*AIM OF THE TASK*.
A word-for-word copy of the listing that follows is required.

*SOURCE DATA*.
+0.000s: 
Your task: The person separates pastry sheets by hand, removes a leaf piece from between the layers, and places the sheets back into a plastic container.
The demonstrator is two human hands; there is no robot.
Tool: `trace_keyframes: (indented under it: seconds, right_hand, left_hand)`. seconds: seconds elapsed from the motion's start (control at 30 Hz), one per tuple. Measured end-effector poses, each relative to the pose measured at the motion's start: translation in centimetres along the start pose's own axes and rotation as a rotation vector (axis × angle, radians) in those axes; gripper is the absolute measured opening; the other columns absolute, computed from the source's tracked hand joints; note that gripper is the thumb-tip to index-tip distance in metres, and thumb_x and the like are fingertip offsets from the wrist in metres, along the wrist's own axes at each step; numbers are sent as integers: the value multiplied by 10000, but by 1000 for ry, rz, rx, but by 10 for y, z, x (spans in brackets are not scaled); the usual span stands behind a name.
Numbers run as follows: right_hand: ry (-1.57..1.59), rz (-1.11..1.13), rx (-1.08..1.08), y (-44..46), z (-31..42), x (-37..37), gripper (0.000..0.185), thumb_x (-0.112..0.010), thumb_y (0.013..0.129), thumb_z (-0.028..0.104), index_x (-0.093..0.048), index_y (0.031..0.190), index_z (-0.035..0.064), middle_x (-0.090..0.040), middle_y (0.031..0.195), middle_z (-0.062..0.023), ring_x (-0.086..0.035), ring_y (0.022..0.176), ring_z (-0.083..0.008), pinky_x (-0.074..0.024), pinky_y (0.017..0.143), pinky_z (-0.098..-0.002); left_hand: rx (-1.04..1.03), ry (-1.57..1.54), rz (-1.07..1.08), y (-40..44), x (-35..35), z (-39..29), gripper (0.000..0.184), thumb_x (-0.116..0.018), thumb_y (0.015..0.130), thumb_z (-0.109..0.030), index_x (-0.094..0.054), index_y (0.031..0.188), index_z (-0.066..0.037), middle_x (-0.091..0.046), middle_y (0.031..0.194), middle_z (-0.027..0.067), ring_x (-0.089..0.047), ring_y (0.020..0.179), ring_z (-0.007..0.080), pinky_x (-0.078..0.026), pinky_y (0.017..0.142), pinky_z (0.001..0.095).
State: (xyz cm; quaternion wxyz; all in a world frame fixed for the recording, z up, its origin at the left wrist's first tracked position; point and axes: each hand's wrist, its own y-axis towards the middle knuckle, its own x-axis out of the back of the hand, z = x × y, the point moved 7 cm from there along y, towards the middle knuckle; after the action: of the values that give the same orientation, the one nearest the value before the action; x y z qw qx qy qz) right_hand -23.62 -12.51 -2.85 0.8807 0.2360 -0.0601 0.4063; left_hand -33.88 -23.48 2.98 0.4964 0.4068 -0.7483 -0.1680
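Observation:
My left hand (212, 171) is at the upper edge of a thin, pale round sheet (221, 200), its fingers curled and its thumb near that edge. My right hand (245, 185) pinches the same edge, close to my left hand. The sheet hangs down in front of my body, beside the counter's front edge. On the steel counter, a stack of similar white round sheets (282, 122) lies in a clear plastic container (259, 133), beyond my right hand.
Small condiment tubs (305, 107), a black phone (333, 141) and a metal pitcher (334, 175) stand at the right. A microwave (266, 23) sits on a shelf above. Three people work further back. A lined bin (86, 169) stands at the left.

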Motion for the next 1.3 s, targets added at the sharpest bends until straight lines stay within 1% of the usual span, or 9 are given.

*TASK RESPONSE*.
+0.000s: 
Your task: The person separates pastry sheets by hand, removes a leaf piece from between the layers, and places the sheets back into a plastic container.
The demonstrator is two human hands; there is no robot.
Tool: `trace_keyframes: (indented under it: seconds, right_hand, left_hand)`. seconds: seconds elapsed from the motion's start (control at 30 Hz), one per tuple. Measured end-effector poses, each relative to the pose measured at the motion's start: translation in centimetres along the start pose's own axes and rotation as a rotation vector (axis × angle, radians) in those axes; gripper is the absolute measured opening; the other columns absolute, computed from the source's tracked hand joints; note that gripper is the thumb-tip to index-tip distance in metres, and thumb_x and the like are fingertip offsets from the wrist in metres, along the wrist's own axes at each step; numbers are sent as integers: the value multiplied by 10000, but by 1000 for ry, rz, rx, but by 10 for y, z, x (spans in brackets are not scaled); the usual span stands behind a name.
Numbers run as follows: right_hand: ry (-1.57..1.59), rz (-1.11..1.13), rx (-1.08..1.08), y (-44..46), z (-31..42), x (-37..37), gripper (0.000..0.185), thumb_x (-0.112..0.010), thumb_y (0.013..0.129), thumb_z (-0.028..0.104), index_x (-0.093..0.048), index_y (0.031..0.190), index_z (-0.035..0.064), middle_x (-0.090..0.040), middle_y (0.031..0.195), middle_z (-0.062..0.023), ring_x (-0.086..0.035), ring_y (0.022..0.176), ring_z (-0.083..0.008), pinky_x (-0.074..0.024), pinky_y (0.017..0.143), pinky_z (-0.098..-0.002); left_hand: rx (-1.04..1.03), ry (-1.57..1.54), rz (-1.07..1.08), y (-40..44), x (-35..35), z (-39..29), gripper (0.000..0.184), thumb_x (-0.116..0.018), thumb_y (0.015..0.130), thumb_z (-0.109..0.030), index_x (-0.094..0.054), index_y (0.031..0.188), index_z (-0.066..0.037), middle_x (-0.091..0.046), middle_y (0.031..0.194), middle_z (-0.027..0.067), ring_x (-0.089..0.047), ring_y (0.020..0.179), ring_z (-0.007..0.080), pinky_x (-0.078..0.026), pinky_y (0.017..0.142), pinky_z (0.001..0.095).
State: (xyz cm; quaternion wxyz; all in a world frame fixed for the recording, z up, its origin at the left wrist's first tracked position; point and axes: each hand's wrist, its own y-axis towards the middle knuckle, its own x-axis out of the back of the hand, z = x × y, the point moved 7 cm from there along y, towards the middle knuckle; after the action: of the values that give the same orientation, the one nearest the value before the action; x y z qw qx qy qz) right_hand -23.62 -12.51 -2.85 0.8807 0.2360 -0.0601 0.4063; left_hand -33.88 -23.48 2.98 0.4964 0.4068 -0.7483 -0.1680
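Observation:
My left hand (212, 171) is at the upper edge of a thin, pale round sheet (221, 200), its fingers curled and its thumb near that edge. My right hand (245, 185) pinches the same edge, close to my left hand. The sheet hangs down in front of my body, beside the counter's front edge. On the steel counter, a stack of similar white round sheets (282, 122) lies in a clear plastic container (259, 133), beyond my right hand.
Small condiment tubs (305, 107), a black phone (333, 141) and a metal pitcher (334, 175) stand at the right. A microwave (266, 23) sits on a shelf above. Three people work further back. A lined bin (86, 169) stands at the left.
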
Motion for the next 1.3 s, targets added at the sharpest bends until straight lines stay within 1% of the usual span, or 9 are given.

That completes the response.